To an addict however, the stresses are exponentially multiplied keeping them vulnerable to uncontrollable and undesirable thoughts, attitudes, emotions, and other negativities that are influential barriers to coping with normal daily routines and whereby, substance abuse gains some of its most powerful control. Unfortunately, it usually comes to the point where abusing substances is the only foreseeable relief for an addict to deal with the most basic events that most of us contend with on any average day including taking care of our health, children, and families, or going to work and tending to other social obligations.

Stress, Drugs, and Emotions

While drugs can provide a brief respite from stress and other negative moods, they often create side effects that are worse than the original problem. According to an article from the NAADAC, the Association for Addiction Professionals, “disrupted neural circuits in addicted persons continually subject them to depressed moods, irritability, and restlessness.”

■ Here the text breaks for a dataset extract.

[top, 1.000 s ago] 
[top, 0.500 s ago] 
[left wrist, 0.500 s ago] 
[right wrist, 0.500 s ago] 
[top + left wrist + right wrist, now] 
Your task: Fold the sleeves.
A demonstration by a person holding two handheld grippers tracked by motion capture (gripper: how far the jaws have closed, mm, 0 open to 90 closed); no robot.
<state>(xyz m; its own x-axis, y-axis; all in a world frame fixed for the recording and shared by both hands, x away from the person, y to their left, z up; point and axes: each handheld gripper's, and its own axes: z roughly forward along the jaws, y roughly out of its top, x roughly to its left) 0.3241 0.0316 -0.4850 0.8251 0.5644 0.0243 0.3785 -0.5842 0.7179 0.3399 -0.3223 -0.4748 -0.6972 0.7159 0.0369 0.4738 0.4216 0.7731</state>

When people engage in the behaviors of substance abuse, they often have to create additional layers of defense mechanisms to shield them from the negative connotations and emotional distresses caused by their substance abuse. Stress combined with fear, and guilt are some of the most common emotions at the root of many addictive behaviors that perpetuate sicknesses inside of an addict and cause the cyclic erosions in health, relationships, and social functioning. It’s these barriers that are often the most difficult to overcome and can keep a person from reaching their full recovery potentials.

Dealing with Stress in Addiction Treatment Programs

Just as stress is a motivator to abusing substances, it also a primary reason people lose recovery motivations the most quickly in an addiction treatment program or soon afterwards. According to the NIDA, Researchers at the Marquette University in Milwaukee, Wisconsin hypothesized “that stress promotes relapse by making a person more sensitive to other relapse triggers.” Added to the stress of detox is the stress of dealing with painful addiction consequences, stress of change, external stressors or “triggers” to use, and stress caused by other residual effects of the drugs.

The most effective addiction treatment programs provide an array of integrated services including counseling, behavioral therapies, primary care, mental health care, and substance abuse care along with medications when available to treat various needs that contribute to stress as well as to the addictive behaviors. Education, social support programs, and resource access for family, housing, employment, legal, and other needs can also be beneficial in minimizing the impact of stress and how the person deals with it during recovery.